▶ _EXERCISE DESCRIPTION_: Retype the data exactly. Spelling and punctuation stay as they are.

*-*-*

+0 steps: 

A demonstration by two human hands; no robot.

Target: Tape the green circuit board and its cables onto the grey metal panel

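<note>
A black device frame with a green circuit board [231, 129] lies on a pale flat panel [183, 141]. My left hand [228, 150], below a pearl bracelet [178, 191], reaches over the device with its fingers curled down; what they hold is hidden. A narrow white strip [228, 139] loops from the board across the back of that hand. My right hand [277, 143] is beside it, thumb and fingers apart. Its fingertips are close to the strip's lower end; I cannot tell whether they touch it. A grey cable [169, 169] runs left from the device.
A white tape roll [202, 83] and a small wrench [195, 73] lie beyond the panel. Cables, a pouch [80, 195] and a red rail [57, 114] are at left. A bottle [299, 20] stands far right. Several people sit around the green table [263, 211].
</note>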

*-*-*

▶ _TASK OUTPUT_:
+0 steps: 

A demonstration by two human hands; no robot.

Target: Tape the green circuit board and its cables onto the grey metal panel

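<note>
A black device frame with a green circuit board [231, 129] lies on a pale flat panel [183, 141]. My left hand [228, 150], below a pearl bracelet [178, 191], reaches over the device with its fingers curled down; what they hold is hidden. A narrow white strip [228, 139] loops from the board across the back of that hand. My right hand [277, 143] is beside it, thumb and fingers apart. Its fingertips are close to the strip's lower end; I cannot tell whether they touch it. A grey cable [169, 169] runs left from the device.
A white tape roll [202, 83] and a small wrench [195, 73] lie beyond the panel. Cables, a pouch [80, 195] and a red rail [57, 114] are at left. A bottle [299, 20] stands far right. Several people sit around the green table [263, 211].
</note>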

For this exercise, nothing more remains to be given.